> **What to produce**
So long as no pictures are carried over, output the records below exactly.

> **Records supplied**
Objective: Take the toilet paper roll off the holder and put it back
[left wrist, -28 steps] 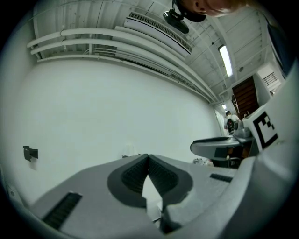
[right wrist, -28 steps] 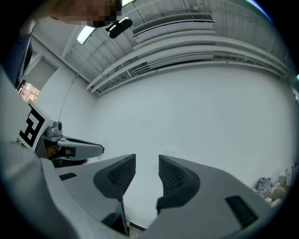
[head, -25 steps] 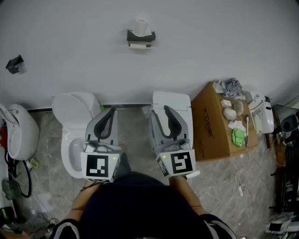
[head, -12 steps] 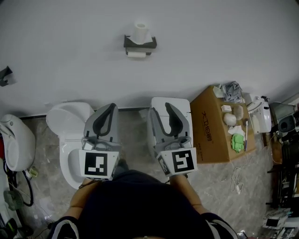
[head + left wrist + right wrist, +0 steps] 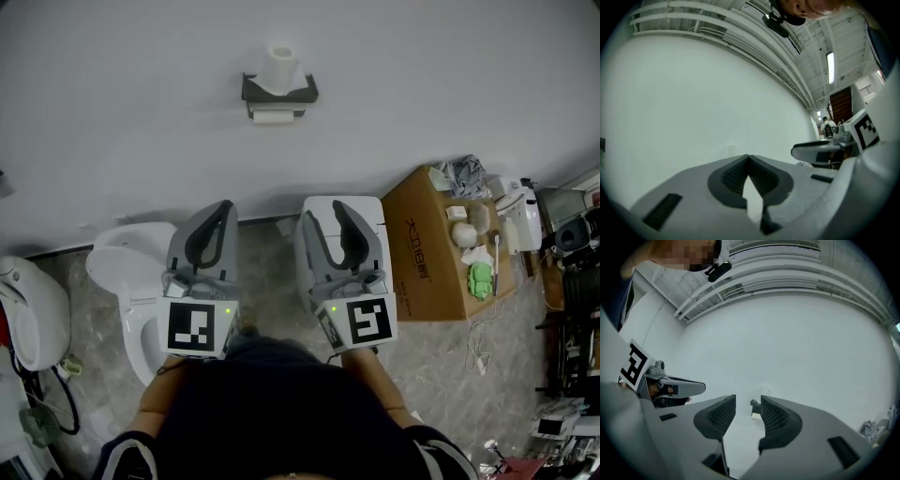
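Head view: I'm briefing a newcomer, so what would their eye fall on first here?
Probably the toilet paper roll standing upright on its dark holder, alone on the white wall at top centre. Next come two grippers side by side low in the middle: the left gripper with fingers together, the right gripper with fingers apart, both empty.

left tongs (image 5: 225, 206): level, pointing ahead, jaws closed tip to tip, nothing gripped | right tongs (image 5: 326, 214): level, just beside the left and parallel, jaws apart, nothing gripped | marker cubes (image 5: 199, 328) face up | forearms (image 5: 161, 401) drawn in
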`<act>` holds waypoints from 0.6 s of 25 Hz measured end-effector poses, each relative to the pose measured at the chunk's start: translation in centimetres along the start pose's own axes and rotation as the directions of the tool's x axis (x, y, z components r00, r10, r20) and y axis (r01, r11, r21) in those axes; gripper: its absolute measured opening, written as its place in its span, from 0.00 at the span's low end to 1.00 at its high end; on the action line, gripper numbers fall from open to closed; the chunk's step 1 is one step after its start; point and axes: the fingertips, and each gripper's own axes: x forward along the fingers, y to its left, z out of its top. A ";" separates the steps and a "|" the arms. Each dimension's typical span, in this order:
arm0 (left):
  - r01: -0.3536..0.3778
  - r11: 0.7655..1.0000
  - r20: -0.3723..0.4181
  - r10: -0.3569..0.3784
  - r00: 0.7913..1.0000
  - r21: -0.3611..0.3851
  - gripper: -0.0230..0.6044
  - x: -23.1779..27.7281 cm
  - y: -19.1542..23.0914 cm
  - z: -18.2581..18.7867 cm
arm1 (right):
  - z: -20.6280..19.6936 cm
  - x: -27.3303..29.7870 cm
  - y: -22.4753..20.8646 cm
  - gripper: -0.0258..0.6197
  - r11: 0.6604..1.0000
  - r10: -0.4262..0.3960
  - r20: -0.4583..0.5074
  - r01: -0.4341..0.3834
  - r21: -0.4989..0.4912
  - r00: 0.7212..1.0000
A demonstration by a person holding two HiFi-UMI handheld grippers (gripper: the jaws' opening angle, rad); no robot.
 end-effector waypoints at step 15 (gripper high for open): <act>0.013 1.000 0.005 -0.013 1.000 0.018 0.03 2.5 2.9 -1.3 | -0.8 2.4 -0.3 0.29 0.999 -0.035 -0.009 0.035 -0.006 0.999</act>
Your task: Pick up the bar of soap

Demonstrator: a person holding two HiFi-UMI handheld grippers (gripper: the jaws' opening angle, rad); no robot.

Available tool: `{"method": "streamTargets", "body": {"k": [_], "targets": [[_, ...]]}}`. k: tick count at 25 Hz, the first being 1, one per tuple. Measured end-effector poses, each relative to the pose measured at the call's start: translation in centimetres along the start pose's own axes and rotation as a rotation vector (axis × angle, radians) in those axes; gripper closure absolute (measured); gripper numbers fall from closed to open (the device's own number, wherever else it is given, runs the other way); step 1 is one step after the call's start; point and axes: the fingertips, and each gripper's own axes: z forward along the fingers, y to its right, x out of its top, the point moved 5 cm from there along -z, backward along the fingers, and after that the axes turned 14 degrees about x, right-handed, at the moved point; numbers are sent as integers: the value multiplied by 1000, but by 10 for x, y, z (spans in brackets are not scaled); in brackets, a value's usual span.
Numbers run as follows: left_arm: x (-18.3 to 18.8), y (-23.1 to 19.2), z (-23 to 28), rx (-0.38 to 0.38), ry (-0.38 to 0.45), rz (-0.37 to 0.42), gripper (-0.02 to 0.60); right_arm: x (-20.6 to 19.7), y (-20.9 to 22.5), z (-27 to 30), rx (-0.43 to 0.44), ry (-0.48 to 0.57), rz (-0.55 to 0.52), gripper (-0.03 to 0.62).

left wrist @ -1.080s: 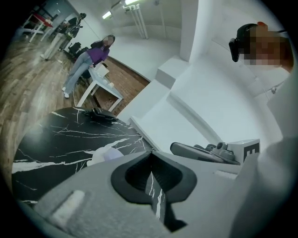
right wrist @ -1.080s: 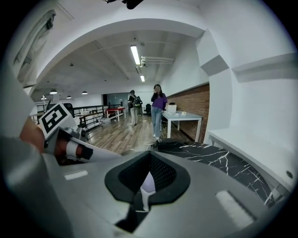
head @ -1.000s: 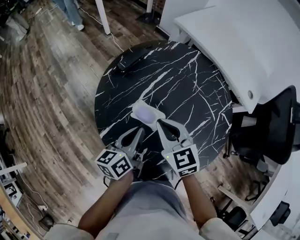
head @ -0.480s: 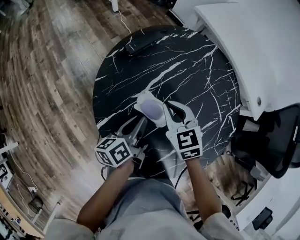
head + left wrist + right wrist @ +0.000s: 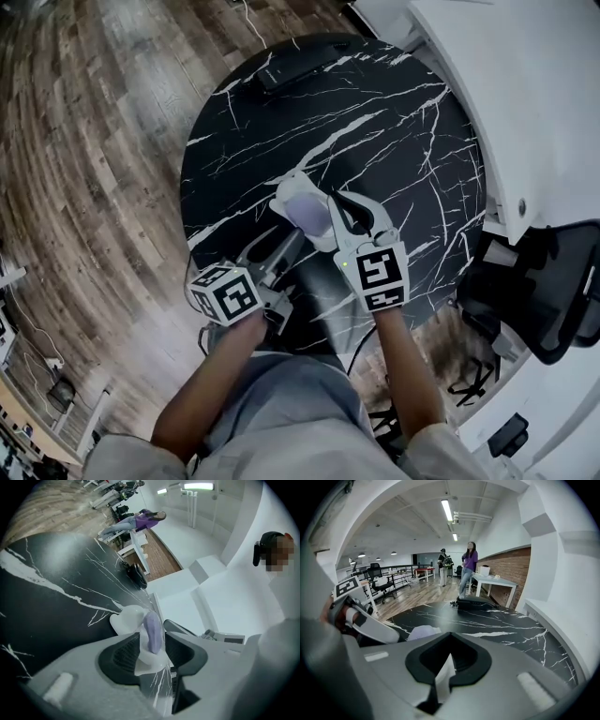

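A lavender bar of soap (image 5: 307,208) lies in a white soap dish (image 5: 286,192) on the round black marble table (image 5: 394,122). My left gripper (image 5: 281,246) comes at it from the near left. Its jaws have just been opening and now stand open, with the soap (image 5: 153,629) between the pads and a gap on each side. The dish (image 5: 126,619) shows just behind the soap. My right gripper (image 5: 342,214) is at the dish's right side, shut on its thin white rim (image 5: 444,677).
A black flat device (image 5: 295,67) lies at the table's far edge. A white counter (image 5: 525,84) curves along the right, with a black chair (image 5: 562,281) below it. Wooden floor (image 5: 84,169) lies to the left. Two people (image 5: 468,569) stand far off.
The left gripper's jaws have spread from shut to open around the soap. Both grippers have come lower and closer to the dish.
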Motion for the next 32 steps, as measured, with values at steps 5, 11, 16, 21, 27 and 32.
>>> {"method": "streamTargets", "body": {"k": [5, 11, 16, 21, 27, 32], "targets": [[1, 4, 5, -36, -9, -8, 405, -6, 4, 8, 11, -42, 5, 592], [1, 1, 11, -45, -23, -12, 405, -15, 7, 19, 39, -98, 7, 592], [2, 5, 21, -75, -37, -10, 405, -19, 9, 23, 58, -120, 9, 594], [4, 10, 29, -93, -30, -12, 407, -20, 8, 24, 74, -123, 24, 594], [8, 19, 35, -113, -35, 20, 408, -20, 3, 26, 91, -137, 19, 594], [8, 16, 37, -105, -35, 35, 464, -21, 2, 26, 96, -140, 16, 594]]}}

> **Response area**
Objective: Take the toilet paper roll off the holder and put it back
[left wrist, -28 steps] 
[right wrist, -28 steps] 
[head, -25 steps] 
[head, -12 steps] 
[head + left wrist + right wrist, +0 steps] 
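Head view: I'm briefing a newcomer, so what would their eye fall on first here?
Probably the toilet paper roll standing upright on its dark holder, alone on the white wall at top centre. Next come two grippers side by side low in the middle: the left gripper with fingers together, the right gripper with fingers apart, both empty.

left tongs (image 5: 225, 206): level, pointing ahead, jaws closed tip to tip, nothing gripped | right tongs (image 5: 326, 214): level, just beside the left and parallel, jaws apart, nothing gripped | marker cubes (image 5: 199, 328) face up | forearms (image 5: 161, 401) drawn in
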`<act>` holds waypoints from 0.6 s of 25 Hz measured end-effector poses, each relative to the pose measured at the chunk's start: translation in centimetres along the start pose's own axes and rotation as the directions of the tool's x axis (x, y, z components r00, r10, r20) and y axis (r01, r11, r21) in those axes; gripper: its absolute measured opening, written as its place in its span, from 0.00 at the span's low end to 1.00 at its high end; on the action line, gripper numbers fall from open to closed; the chunk's step 1 is one step after its start; point and axes: the fingertips, and each gripper's own axes: x forward along the fingers, y to its left, z out of its top. A ";" separates the steps and a "|" the arms. Each dimension's typical span, in this order:
arm0 (left):
  - r01: -0.3536..0.3778
  - r11: 0.7655..1.0000
  - r20: -0.3723..0.4181
  - r10: -0.3569..0.3784
  - r00: 0.7913..1.0000
  - r21: -0.3611..0.3851
  - gripper: -0.0230..0.6044
  - x: -23.1779..27.7281 cm
  - y: -19.1542..23.0914 cm
  - z: -18.2581..18.7867 cm
arm1 (right):
  - z: -20.6280..19.6936 cm
  - x: -27.3303..29.7870 cm
  - y: -22.4753..20.8646 cm
  - gripper: -0.0258..0.6197
  - r11: 0.6604..1.0000
  - r10: -0.4262..0.3960
  - r20: -0.4583..0.5074
  - r01: -0.4341..0.3834
  - r21: -0.4989..0.4912
  - r00: 0.7212..1.0000
A demonstration by a person holding two HiFi-UMI handheld grippers (gripper: the jaws' opening angle, rad); no robot.
 end-effector waypoints at step 15 (gripper high for open): <act>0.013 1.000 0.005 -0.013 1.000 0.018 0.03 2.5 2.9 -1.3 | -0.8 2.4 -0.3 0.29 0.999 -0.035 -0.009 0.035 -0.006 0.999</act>
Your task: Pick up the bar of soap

Demonstrator: a person holding two HiFi-UMI handheld grippers (gripper: the jaws' opening angle, rad); no robot.

Available tool: `{"method": "streamTargets", "body": {"k": [_], "targets": [[_, ...]]}}`. k: tick count at 25 Hz, the first being 1, one per tuple. Measured end-effector poses, each relative to the pose measured at the call's start: translation in centimetres along the start pose's own axes and rotation as a rotation vector (axis × angle, radians) in those axes; gripper closure absolute (measured); gripper numbers fall from closed to open (the device's own number, wherever else it is given, runs the other way); step 1 is one step after the call's start; point and axes: the fingertips, and each gripper's own axes: z forward along the fingers, y to its right, x out of its top, the point moved 5 cm from there along -z, backward along the fingers, and after that the axes turned 14 degrees about x, right-handed, at the moved point; numbers are sent as integers: the value multiplied by 1000, but by 10 for x, y, z (spans in brackets are not scaled); in brackets, a value's usual span.
Numbers run as follows: left_arm: x (-18.3 to 18.8), y (-23.1 to 19.2), z (-23 to 28), rx (-0.38 to 0.38), ry (-0.38 to 0.45), rz (-0.37 to 0.42), gripper (-0.02 to 0.60); right_arm: x (-20.6 to 19.7), y (-20.9 to 22.5), z (-27 to 30), rx (-0.43 to 0.44), ry (-0.48 to 0.57), rz (-0.55 to 0.52), gripper (-0.03 to 0.62).

left wrist @ -1.080s: 
right wrist @ -1.080s: 
head @ -1.000s: 
head @ -0.480s: 
head + left wrist + right wrist @ +0.000s: 

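A lavender bar of soap (image 5: 307,208) lies in a white soap dish (image 5: 286,192) on the round black marble table (image 5: 394,122). My left gripper (image 5: 281,246) comes at it from the near left. Its jaws have just been opening and now stand open, with the soap (image 5: 153,629) between the pads and a gap on each side. The dish (image 5: 126,619) shows just behind the soap. My right gripper (image 5: 342,214) is at the dish's right side, shut on its thin white rim (image 5: 444,677).
A black flat device (image 5: 295,67) lies at the table's far edge. A white counter (image 5: 525,84) curves along the right, with a black chair (image 5: 562,281) below it. Wooden floor (image 5: 84,169) lies to the left. Two people (image 5: 468,569) stand far off.
The left gripper's jaws have spread from shut to open around the soap. Both grippers have come lower and closer to the dish.
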Motion for the next 32 steps, as measured, with values at steps 5, 11, 16, 21, 27 and 32.
>>> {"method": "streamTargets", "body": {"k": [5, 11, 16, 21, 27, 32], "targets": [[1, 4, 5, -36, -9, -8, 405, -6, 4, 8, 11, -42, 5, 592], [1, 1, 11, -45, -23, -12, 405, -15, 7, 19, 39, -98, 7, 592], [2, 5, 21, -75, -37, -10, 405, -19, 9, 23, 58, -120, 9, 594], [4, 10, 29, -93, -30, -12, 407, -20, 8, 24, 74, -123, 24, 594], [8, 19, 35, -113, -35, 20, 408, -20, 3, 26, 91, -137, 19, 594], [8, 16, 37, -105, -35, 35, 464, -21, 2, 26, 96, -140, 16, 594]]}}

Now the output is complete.